Wednesday, June 22, 2011

Kingdom Come

Throughout this foster care journey, there is one prayer that has been constant: "Your will God, not mine." In the beginning, I will admit - I did not mean it. What I meant was: "Your will - as long as your will aligns with mine." My husband and I would pray "God - do your will in Abby, Panda, Joy, and Thomas' life," silently pleading: "but let them stay, make that your will, do not take them away from us."
Something has begun to shift. It started while Thomas and Joy were still here and it is still shifting. I started to trust Him more. Trust his will more. Trust the goodness of His plan more. Even if it hurts at the time, even if I can't see the reason or the purpose, I am actually starting to believe He has a plan.
Yesterday we found out that the fifteen-year-old who we wanted to adopt is no longer available for adoption. His current foster family, who at first did not want to adopt him (they were just a straight foster family), has changed their mind. This is awesome news. From what we have heard, they have really done wonderful things in his life. Theirs is the home in which he started to believe that he wanted, and was worthy of, a family. So while we are a little disappointed for us, we rejoice for him. This is the shift I am talking about. One year ago, this same news would have angered, saddened, and confused me. Yesterday when I got the call, I was so excited for this kid. He is home.
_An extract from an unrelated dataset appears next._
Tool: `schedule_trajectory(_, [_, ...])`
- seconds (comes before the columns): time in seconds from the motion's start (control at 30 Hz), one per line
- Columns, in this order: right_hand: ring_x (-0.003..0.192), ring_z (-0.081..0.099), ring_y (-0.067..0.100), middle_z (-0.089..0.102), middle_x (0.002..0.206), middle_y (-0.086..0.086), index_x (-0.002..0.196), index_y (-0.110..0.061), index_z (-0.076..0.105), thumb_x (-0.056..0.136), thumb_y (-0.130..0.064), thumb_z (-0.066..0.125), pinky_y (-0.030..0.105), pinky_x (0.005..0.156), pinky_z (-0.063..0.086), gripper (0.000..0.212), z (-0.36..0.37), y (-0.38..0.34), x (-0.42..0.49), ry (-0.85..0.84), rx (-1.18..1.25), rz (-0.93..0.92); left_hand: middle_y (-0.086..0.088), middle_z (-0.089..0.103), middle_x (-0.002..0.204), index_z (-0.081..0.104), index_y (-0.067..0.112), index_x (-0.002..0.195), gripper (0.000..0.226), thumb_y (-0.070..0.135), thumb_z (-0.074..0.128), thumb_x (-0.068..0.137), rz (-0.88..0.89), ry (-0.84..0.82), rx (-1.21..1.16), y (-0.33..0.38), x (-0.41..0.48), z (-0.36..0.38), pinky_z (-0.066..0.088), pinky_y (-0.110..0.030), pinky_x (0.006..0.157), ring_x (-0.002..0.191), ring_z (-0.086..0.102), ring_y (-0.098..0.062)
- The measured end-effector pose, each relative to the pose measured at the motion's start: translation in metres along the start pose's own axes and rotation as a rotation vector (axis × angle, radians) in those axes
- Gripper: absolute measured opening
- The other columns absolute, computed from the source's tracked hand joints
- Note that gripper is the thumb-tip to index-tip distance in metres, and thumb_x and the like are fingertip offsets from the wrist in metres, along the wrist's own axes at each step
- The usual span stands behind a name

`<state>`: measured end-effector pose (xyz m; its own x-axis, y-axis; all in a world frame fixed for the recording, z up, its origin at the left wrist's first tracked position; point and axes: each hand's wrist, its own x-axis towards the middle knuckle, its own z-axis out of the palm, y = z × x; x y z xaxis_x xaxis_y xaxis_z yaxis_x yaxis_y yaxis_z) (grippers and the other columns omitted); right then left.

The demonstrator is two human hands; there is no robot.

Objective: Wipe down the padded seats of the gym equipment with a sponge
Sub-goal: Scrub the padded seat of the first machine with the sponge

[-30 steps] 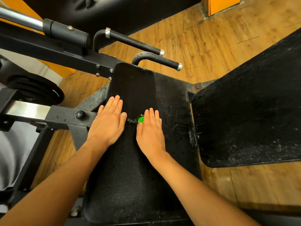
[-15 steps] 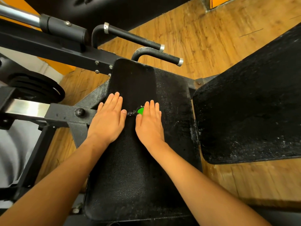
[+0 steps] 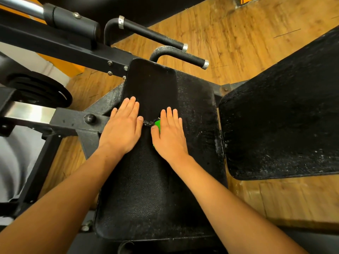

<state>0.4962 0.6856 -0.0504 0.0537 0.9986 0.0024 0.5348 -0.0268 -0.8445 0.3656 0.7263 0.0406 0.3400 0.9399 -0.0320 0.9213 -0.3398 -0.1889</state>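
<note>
Sponge [image 3: 157, 125], bright green, peeks from under our right hand [image 3: 169, 137], which presses it with straight fingers onto the black padded vinyl seat [image 3: 146, 189]. Our left hand [image 3: 122, 130] lies flat beside it, holding nothing.

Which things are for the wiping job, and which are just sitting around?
For the job: green sponge under the flat right hand; left hand resting on the padded seat; dusty side pad.
Just there: black handles; weight plates; wooden floor.
</note>
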Motion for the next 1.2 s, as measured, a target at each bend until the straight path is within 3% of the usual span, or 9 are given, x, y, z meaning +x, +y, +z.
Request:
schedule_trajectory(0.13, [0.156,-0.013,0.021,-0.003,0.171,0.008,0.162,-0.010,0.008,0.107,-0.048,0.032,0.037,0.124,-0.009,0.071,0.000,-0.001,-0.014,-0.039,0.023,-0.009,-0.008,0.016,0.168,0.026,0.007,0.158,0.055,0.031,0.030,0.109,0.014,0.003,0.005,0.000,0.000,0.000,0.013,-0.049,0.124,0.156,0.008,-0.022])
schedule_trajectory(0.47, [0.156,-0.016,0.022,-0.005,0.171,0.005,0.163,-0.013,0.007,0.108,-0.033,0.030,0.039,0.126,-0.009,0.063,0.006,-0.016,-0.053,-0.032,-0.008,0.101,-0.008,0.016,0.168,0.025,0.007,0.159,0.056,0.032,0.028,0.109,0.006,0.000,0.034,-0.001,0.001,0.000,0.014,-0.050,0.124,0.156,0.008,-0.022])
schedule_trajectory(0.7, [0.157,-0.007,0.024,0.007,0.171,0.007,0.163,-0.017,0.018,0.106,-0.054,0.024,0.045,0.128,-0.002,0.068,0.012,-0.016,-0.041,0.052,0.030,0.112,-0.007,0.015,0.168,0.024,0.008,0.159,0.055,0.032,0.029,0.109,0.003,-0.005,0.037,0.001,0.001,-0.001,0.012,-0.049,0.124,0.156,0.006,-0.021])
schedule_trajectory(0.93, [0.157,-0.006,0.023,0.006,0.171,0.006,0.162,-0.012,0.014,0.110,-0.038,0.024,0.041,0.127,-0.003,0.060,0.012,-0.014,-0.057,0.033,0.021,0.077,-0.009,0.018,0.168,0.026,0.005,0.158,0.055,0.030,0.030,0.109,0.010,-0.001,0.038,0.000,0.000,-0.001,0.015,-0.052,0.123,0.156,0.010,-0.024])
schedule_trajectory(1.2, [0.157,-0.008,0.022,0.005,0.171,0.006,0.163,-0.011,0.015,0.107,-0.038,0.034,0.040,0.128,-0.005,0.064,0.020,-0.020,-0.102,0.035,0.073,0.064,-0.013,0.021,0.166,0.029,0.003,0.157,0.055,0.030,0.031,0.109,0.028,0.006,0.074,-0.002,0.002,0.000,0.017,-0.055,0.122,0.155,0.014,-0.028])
It actually didn't matter all that much to me that it wasn't my home. I thought God's will was done. I don't know why the Lord told us to submit for him. I don't understand why he wasn't ours. But I trust His plan. Even when it means I don't get everything I want.
Last night we were driving home from a training and I was thinking about the Lord's prayer. Specifically, the line that says: "Kingdom come, YOUR will be done." That is when the Kingdom comes. When God's will is done in our lives. When we get out of the way. When we relinquish perceived control. When we put down our agenda. Then we see the kingdom come on Earth as it is in Heaven.

2 comments:

  1. Good word Rachel!
    I agree completely!
    I finally got your blog on my blogroll - so I will be reading a lot more now - and I am excited!
    Bless you friend!

    ReplyDelete
  2. Dallas Willard gives the simple definition that the Kingdom of God is where what God wants to happen is actually happening.
    A lot of Christian communities have the mission of being a "demonstration plot" of the Kingdom of God.
    The kingdom is coming through you guys.